1. You link a quote from another website, posted by a seemingly random person named "J.D.", which provides vague positive comments about the company. If you have some particular information about who J.D. is and what gives him credibility, I would think that is worth sharing. I am uncertain what this is supposed to prove but even more curious why you feel it substantiates anything at all.
2. J.D. says
"If you dig into the company they are affiliated with a textile company that legitimately did nylon work for the Corps. So their nylon stuff is likely on point." When I was running my company, we were "affiliated" with nearly everyone in the industry at the time. If my company had been a bag of dicks, would that have made the entire industry a bag of dicks? Also, Nylon makes a good outer liner for armor. Nylon has nothing whatsoever to do with the ballistic qualities of a plate, except where containment of ceramic ablation might be a factor.
3. Next line,
"The owner of the company is also listed on the LLC filing for a “ceramiche” company so they are likely manufacturing their own ceramics for their plates." Wow, that's quite the assumption! The chances of them making their own ceramics are almost zero. Maybe less.
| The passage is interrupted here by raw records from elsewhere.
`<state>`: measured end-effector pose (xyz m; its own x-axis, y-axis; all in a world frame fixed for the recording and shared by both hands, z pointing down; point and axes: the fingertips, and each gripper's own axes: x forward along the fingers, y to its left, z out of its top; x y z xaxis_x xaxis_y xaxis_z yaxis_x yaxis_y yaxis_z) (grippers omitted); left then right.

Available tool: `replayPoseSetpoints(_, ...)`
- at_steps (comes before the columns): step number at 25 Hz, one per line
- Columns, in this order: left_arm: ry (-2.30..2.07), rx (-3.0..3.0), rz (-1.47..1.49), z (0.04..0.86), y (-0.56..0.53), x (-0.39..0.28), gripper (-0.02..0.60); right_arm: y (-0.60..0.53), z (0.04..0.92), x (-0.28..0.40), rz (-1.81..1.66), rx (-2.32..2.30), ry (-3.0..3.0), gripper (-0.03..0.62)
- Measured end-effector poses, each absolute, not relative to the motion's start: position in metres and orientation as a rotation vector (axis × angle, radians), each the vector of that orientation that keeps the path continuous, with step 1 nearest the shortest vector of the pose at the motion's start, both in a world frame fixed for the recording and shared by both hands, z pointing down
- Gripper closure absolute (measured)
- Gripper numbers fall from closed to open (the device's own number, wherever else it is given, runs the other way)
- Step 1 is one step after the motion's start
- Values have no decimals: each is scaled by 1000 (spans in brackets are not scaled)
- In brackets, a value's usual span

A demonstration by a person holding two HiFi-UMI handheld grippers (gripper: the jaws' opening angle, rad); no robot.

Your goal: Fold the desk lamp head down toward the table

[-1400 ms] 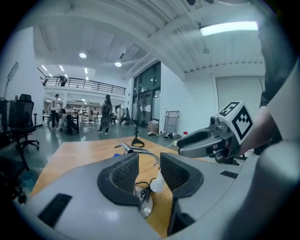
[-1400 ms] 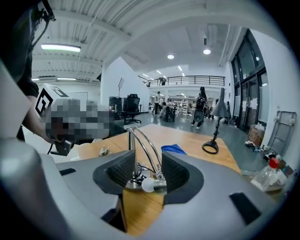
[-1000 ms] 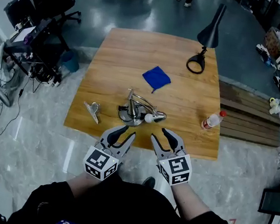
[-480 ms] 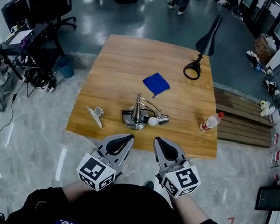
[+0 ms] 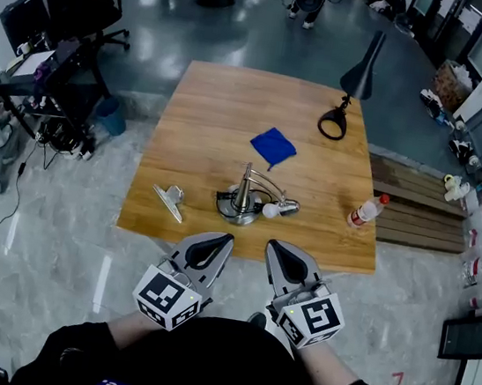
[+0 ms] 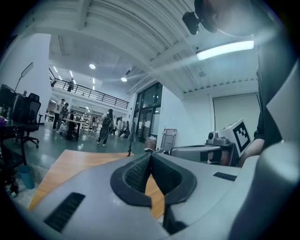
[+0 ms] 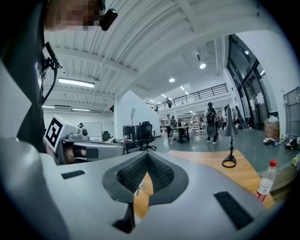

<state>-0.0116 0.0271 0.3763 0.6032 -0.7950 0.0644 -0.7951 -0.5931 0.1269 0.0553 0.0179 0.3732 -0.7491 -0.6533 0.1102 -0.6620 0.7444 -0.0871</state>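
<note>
The silver desk lamp [image 5: 253, 200] stands on the wooden worktop [image 5: 218, 104], close to its near edge. It has a round metal base, a short upright stem and thin bent arms, and its head with a white bulb lies low, to the right of the base. Only the head view shows it whole. In the right gripper view only a small shiny bit appears below the pads (which part, I cannot tell).

Behind the lamp lies a blue cloth [image 5: 273, 146], to its left a metal clip [image 5: 169, 197], and to its right stands a plastic bottle [image 5: 365, 210] with a red cap. Far behind the lamp is a black lamp [image 5: 358, 70] with a cone shade.

In front of the lamp, off the worktop, the left gripper [image 5: 213, 244] and the right gripper [image 5: 279, 253] are held level, side by side. Each has its ribbed pads pressed together on nothing.
</note>
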Motion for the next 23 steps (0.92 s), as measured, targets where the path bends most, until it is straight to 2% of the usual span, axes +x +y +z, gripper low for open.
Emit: replayPoseSetpoints(23, -1348, 2678, 7, 376, 31, -9, 572, 27, 376, 51, 170, 1031, -2847, 589)
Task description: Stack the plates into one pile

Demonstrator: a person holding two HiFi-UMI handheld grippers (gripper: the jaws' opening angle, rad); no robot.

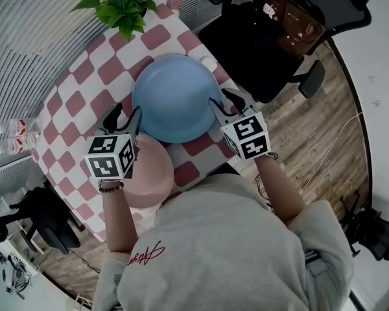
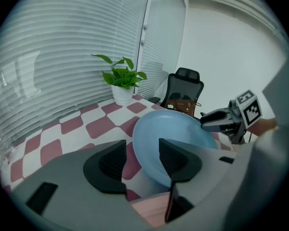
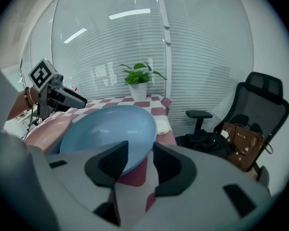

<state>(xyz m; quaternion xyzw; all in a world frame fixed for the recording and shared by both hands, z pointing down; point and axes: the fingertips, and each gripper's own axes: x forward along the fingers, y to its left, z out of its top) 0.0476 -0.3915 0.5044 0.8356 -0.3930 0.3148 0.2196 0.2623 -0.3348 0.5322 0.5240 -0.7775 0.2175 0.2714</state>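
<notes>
A pair of water bottles (image 1: 16, 135) lies off the left side of the counter (image 1: 71, 102), which wears a red-and-white checked cloth and stands against slatted blinds (image 2: 62, 57). A potted plant (image 1: 123, 5) sits at its far corner. The pink plate (image 1: 152, 173) rests by the near edge, and the blue plate (image 1: 175, 96) lies mid-counter just beyond it, its near-left rim overlapping the pink one; whether they touch I cannot tell. A small white thing (image 1: 207, 62) lies near the right edge. Right of the counter, on the wood floor (image 1: 318, 128), a black office chair (image 1: 259, 37) carries a brown bag (image 1: 298, 24).

The left tool (image 1: 126, 112) is released, its jaws apart astride the blue plate's left rim without pressing it. The right tool (image 1: 225, 101) is likewise released, the right rim in its gap.

Only the head view shows the bottles, the floor and the person's grey top (image 1: 233, 251). Only the two gripper views show each tool from the other side, and the right one alone shows ceiling lights (image 3: 130, 13)
</notes>
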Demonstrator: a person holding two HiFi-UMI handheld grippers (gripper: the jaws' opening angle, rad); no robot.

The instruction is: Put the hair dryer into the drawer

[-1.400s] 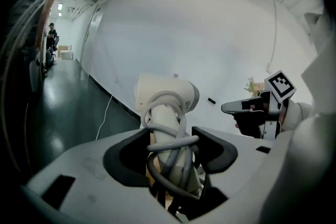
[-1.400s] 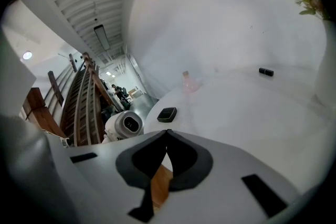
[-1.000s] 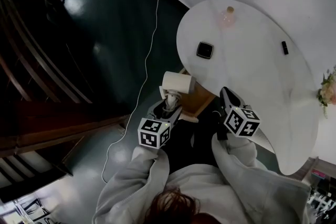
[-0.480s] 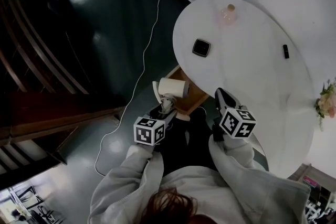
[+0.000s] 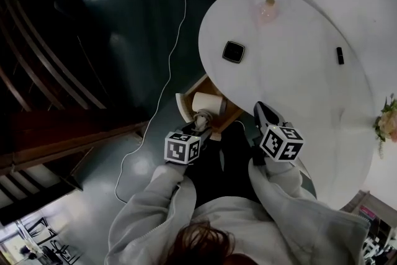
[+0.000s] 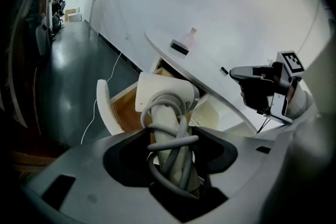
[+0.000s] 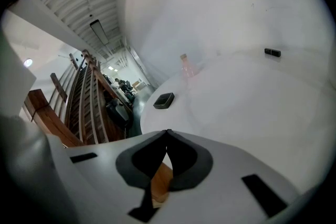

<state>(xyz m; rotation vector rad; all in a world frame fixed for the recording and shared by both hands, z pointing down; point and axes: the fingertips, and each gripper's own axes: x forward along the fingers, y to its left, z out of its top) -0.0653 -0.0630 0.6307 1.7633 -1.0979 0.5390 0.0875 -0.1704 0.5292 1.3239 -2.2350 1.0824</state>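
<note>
The left gripper's (image 6: pixel 173 153) jaws pinch the hair dryer (image 6: pixel 167 96) by its handle, its head over the open drawer (image 6: pixel 124 108) under the white surface (image 6: pixel 210 78). The right gripper's (image 7: pixel 167 134) jaws are pressed together, empty.

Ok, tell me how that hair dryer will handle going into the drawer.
The hair dryer looks rigid, so it should hold its shape in the left gripper. Its head juts past the jaws, so it may be top-heavy. The cord wound round the handle looks springy and could loosen.
</note>
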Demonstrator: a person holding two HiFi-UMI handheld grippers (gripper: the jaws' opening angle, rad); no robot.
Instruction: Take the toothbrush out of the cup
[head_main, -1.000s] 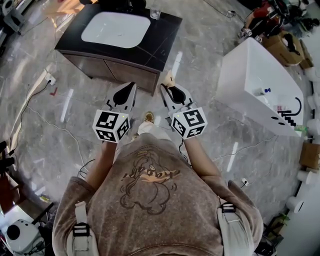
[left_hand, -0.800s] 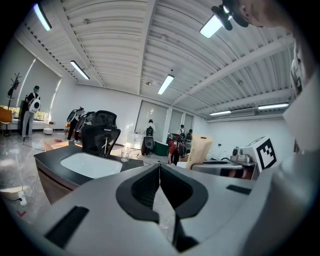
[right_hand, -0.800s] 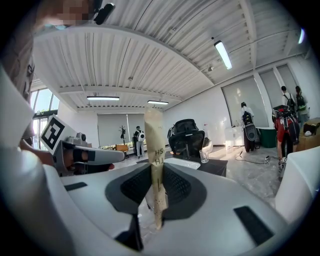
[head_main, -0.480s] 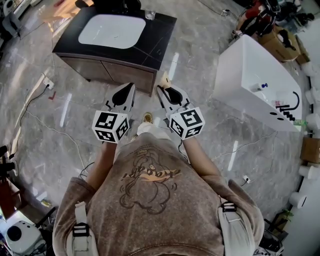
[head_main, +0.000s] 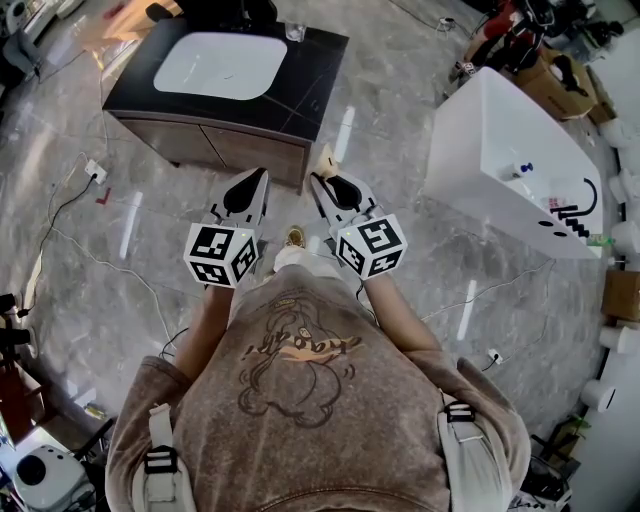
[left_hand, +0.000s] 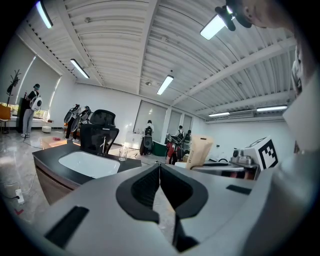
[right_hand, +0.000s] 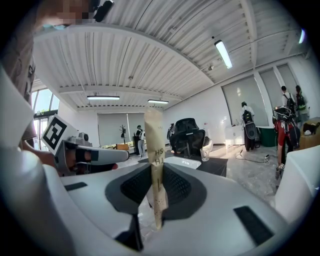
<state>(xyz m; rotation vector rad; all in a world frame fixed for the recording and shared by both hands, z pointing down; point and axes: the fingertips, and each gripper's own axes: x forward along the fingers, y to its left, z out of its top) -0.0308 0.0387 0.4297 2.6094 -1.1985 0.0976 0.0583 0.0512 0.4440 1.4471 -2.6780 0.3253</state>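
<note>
Both grippers are held side by side in front of the person's chest, pointing toward a dark vanity. My right gripper (head_main: 318, 178) (right_hand: 157, 170) is shut on a flat tan paper packet (head_main: 326, 158) (right_hand: 155, 150) with printed letters, which stands upright between the pads. My left gripper (head_main: 265, 172) (left_hand: 160, 167) is shut with nothing in it. A clear glass cup (head_main: 292, 32) (left_hand: 123, 153) (right_hand: 204, 154) stands on the vanity's far right corner, well beyond both grippers. I cannot tell if anything is in it. The tan packet (left_hand: 199, 152) also shows in the left gripper view.
The dark vanity (head_main: 310, 70) holds a white sink (head_main: 215, 65), with a black chair (left_hand: 98, 131) behind it. A white bathtub (head_main: 500, 150) stands to the right. Cables (head_main: 70, 210) trail over the marble floor. Boxes and gear lie at the far right, and people stand in the background.
Both grippers keep the same pose and the right one still holds the packet. Only the head view has drifted a little, shifting the vanity and the tub slightly left in the frame.
</note>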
The equipment required to make your own ceramics is a giant hurdle. However, the
knowledge of how to make your own ceramics is an even bigger hurdle. Ask me how I know, if you're particularly bored, but there is a reason that the Chinese can only make 1" wide tiles of anything that isn't chemically sintered garbage. I only know of four companies (I may be forgetting one) that can fire Alumina Oxide, and only two companies that can fire B4C, and all of them stay very busy.
4. And...
"The sticking point with the plates is that they aren’t NIJ certified. There is nothing saying that they have to be certified. If they stop the rounds, they stop the rounds. That is all that matters." No, it is not fucking all that matters! How high is the backface deformation? Does the back spall? Does the round splatter off the front? All of these things matter in the same way that having holes in your parachute matters; the parachute opened but you're still pretty much fucked. You aren't screaming "at least it opened!" as you plummet to your death. The NIJ06 requirement is a maximum on the first two shots (for hard armor) of 44MM BFD. 44MM still hurts like hell and can cause some internal injuries. The worst case that I ever witnessed while personally conducting testing was a hard plate that extruded eight inches on the first shot.
Eight inches! Anyone wearing it would have been dead, possibly suffering
more damage than just getting shot without the plate, but hey... it stopped the round!
5.
"They claim that they will provide testing reports upon request. I requested and while I got a response I didn’t receive the report as I had asked." I asked for a copy of those reports a while back. They would not respond. I still have yet to see these unicorn reports posted anywhere and I suspect I know why. If someone has them, post them here.
6. AW used to claim NIJ06 testing. Now their products say
"found to comply with level 4 performance in accordance with NIJ STD 0101.04 / 05". I didn't know anyone still manufactures to the 04 standard but whatever. If this is true, it shouldn't be asking too much for them to say who tested it (what lab) and whether it was a full test or "it stopped a bullet, yay!" test. On a side not, if it does actually comply with NIJ04, that still means it wasn't required to pass the very nasty drop test that NIJ06 requires, so there will be no protection at all for the ceramic component.